The existing scholarship, within both transitional justice and human rights, has restricted the analytical study and policy response in the study of atrocities to conform to the national boundaries within which they occurred. Thus, the question of how to respond to crimes that transcend state borders has largely been neglected. This project begins to fill this gap. This project initially focused largely on the cases of Operation Condor, which were the most notorious. It has now broadened to encompass all cases of human rights with a transnational element and that occurred as a result of the coordination of repressive policies among South America’s dictatorships, prior to the formal founding of Operation Condor.

In undertaking the project, I have conducted field research in eight countries, Uruguay, Argentina, Chile, Brazil, Paraguay, Peru, Italy and the USA consulting archival and legal documents, and carrying out interviews.


OBJECTIVES & METHODOLOGY

The project has two objectives:

1. studying transnational crimes;

2. probing the response of national justice systems to transnational human rights violations.

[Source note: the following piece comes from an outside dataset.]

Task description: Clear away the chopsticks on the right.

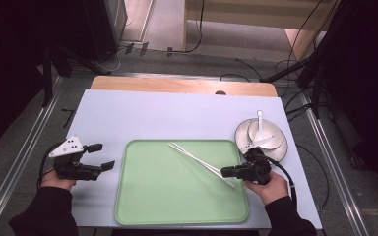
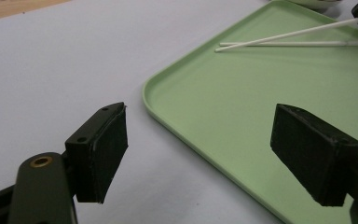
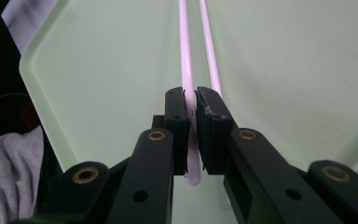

To meet these objectives, Dr Lessa specifically developed an interdisciplinary three-part methodology, which combines archival research with the analysis of legal documents and targeted interviews. First, in terms of archival research, documents were consulted at five archives: in Uruguay, the archive of the Ministry of Foreign Relations; in Brazil, the archive of the NGO Justice and Human Rights Movement, MJDH; in Argentina, the archive of the NGO Centre for Legal and Social Studies; in the United States, the National Security Archive; and in Paraguay, the Archives of Terror. Second, the analysis of legal documents focuses on eight criminal trials tackling transnational crimes committed in South America: two in Argentina, four in Uruguay, one in Chile, and one in Italy. Finally, three sets of key informants are being targeted through semi-structured interviews, namely survivors and victims’ relatives, experts (academics, investigative journalists, and document analysts), and legal professionals (lawyers, judges, and prosecutors). So far, a total of 101 interviews have been conducted in Argentina, Brazil, Chile, Italy, Paraguay, Peru, the United States, and Uruguay.